Part 2: The Prediction of Nerses the Great and Other Visions
Summary
Vardan G. Devrikyan
The second part of the article is devoted to the visions connected with the legend of liberation: particularly, the visions of Nerses the Great and Sahak Partev have undergone meticulous examination.
It is being shown that the Pan-Christian visions mentioned in Daniel’s foretelling records lie on the basis of the latters together with their actual elucidations, which were perceived as assaults of wild animals in medieval times, and then extermination which symbolized the cruelties committed by the malicious and ruthless enemy, and afterwards the defeat and the retreat from the stage of history.
It was completely concurrent with both the liberation expectations of the Armenian nation and the thrills experienced during the Arabic, Seljuk and Mongol invasions.
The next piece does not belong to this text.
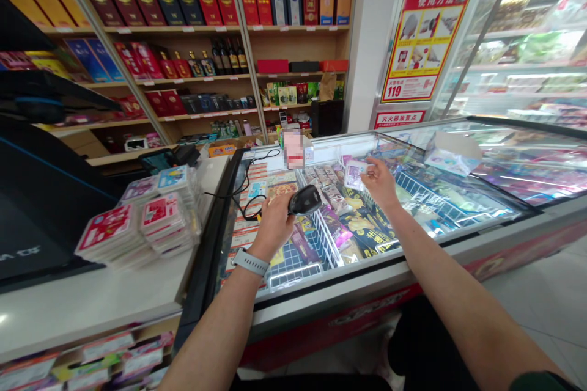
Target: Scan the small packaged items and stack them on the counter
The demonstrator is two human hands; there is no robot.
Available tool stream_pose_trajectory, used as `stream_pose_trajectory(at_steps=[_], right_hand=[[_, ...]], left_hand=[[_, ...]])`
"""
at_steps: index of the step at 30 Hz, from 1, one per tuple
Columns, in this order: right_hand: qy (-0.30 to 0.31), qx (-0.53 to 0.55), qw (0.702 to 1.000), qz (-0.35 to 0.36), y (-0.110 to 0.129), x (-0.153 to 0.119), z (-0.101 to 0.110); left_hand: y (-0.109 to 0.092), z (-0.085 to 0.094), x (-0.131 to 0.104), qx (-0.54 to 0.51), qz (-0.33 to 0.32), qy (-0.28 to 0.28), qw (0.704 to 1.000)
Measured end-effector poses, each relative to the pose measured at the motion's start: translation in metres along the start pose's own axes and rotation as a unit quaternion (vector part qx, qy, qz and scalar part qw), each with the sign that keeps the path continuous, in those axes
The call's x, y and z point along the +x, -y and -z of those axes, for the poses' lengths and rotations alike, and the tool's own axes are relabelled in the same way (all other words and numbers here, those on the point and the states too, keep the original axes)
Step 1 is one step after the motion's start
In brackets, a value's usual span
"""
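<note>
My left hand (276,219), with a grey watch band on its wrist, is closed around a black barcode scanner (306,200). The scanner's head points right, above the glass top of a chest freezer (330,290). My right hand (380,182) pinches a small white and purple packet (354,175) between thumb and fingers, a short way to the right of the scanner and apart from it. Below both hands, wrapped frozen treats (367,229) and a white wire basket (326,238) show through the glass. A black cable (247,183) lies behind my left hand.
Stacks of flat card packs (112,226) stand on the white counter (114,302) at left, beside a black machine (41,195). An open white box (452,153) rests on the freezer glass at right. Shelves of boxed bottles (178,0) line the back wall.
</note>
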State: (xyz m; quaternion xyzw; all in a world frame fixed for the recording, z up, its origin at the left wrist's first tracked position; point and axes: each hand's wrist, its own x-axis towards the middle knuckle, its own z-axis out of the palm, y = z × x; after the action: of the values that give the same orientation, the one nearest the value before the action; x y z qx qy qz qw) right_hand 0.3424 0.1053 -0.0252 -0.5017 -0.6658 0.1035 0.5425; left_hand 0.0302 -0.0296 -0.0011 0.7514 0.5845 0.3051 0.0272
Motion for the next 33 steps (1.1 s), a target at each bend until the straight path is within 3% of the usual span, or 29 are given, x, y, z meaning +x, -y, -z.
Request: stream_pose_trajectory(at_steps=[3,16,26,33], right_hand=[[-0.034,0.016,0.999,-0.005,0.003,-0.001,0.002],[0.071,0.068,0.993,-0.071,-0.007,-0.005,-0.017],[0.139,-0.149,0.977,-0.068,-0.004,-0.01,-0.015],[0.167,-0.221,0.959,-0.064,-0.003,-0.008,-0.015]], left_hand=[[0.001,-0.001,0.0,0.005,0.001,0.0,1.0],[0.004,-0.003,0.0,0.01,-0.006,-0.003,1.0],[0.002,-0.002,0.0,0.008,-0.008,-0.005,1.0],[-0.002,0.0,0.0,0.007,-0.005,0.0,1.0]])
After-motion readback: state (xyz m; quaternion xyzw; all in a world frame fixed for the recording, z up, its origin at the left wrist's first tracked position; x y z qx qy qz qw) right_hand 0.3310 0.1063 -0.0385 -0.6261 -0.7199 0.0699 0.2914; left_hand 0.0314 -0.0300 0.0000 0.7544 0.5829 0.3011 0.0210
In the article it is being noted that the same regularity is also found in Byzantine Literature where similar feelings and expectations have been expressed via the apocryphal vision of Daniel and its numerous variants.
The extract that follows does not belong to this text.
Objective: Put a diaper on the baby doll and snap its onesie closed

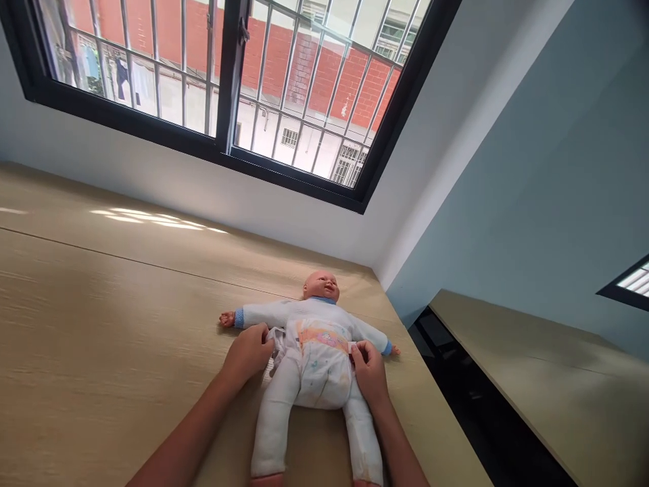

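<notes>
On the pale, flat, wood-grained surface (126, 338) lies a smooth-headed doll (317, 310) in white cloth with blue cuffs (239, 318), the fingers of the left hand (248, 353) pinching the crumpled side of its white, orange-banded diaper (324, 372), those of the right hand (370, 373) its opposite edge.
</notes>
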`<state>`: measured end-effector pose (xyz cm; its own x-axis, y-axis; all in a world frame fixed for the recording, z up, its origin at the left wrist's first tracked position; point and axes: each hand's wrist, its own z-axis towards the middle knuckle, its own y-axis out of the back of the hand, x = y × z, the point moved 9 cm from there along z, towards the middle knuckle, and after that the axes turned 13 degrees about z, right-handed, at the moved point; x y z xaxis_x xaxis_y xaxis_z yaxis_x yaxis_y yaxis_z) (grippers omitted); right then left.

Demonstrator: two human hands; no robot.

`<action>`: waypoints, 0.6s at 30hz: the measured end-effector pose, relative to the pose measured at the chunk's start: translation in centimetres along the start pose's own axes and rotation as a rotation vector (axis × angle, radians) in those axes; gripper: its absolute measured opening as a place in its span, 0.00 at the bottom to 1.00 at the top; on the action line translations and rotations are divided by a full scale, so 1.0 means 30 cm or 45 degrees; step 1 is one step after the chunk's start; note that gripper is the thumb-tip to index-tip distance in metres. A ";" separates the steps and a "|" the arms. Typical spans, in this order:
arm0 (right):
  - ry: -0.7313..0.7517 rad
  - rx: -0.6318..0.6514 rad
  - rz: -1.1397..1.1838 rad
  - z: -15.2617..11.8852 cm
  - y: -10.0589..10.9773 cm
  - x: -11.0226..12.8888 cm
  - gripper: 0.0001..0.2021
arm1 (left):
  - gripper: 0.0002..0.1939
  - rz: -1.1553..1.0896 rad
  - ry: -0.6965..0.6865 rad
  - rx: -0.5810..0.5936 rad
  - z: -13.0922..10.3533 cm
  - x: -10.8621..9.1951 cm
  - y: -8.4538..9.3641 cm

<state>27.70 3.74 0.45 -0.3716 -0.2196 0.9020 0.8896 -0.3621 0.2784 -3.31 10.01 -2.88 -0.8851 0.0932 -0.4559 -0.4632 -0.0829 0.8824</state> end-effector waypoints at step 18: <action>-0.055 -0.300 -0.571 0.002 0.187 -0.094 0.09 | 0.07 -0.158 0.007 -0.029 0.002 -0.004 0.039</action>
<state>33.76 2.40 -0.51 -0.6874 0.0400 0.7252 0.5594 -0.6077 0.5637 -3.73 9.96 -1.79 -0.8213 0.0990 -0.5618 -0.5697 -0.0933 0.8165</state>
From this perspective, the visions of Nerses the Great and S. Partev are being examined in their historical development: starting from the records of the 5th century till the 13th century. It is also being shown how they were perceived and reinterpreted in each historical-political situation.
From the same angle, in a succeeding order it is also being shown which historical development S. Partev’s vision underwent, which had an exceptional place in the Armenian liberation legend, after Pavstos Buzand’s “From the Armenian History”, first in the work “A History of St. Nerses Partev” by Movses Vayotszoretsi in 967, and then in the republications of the latter in the 13th century and in the succeeding centuries, as well as in diverse mentionings of that very vision present in the Armenian records.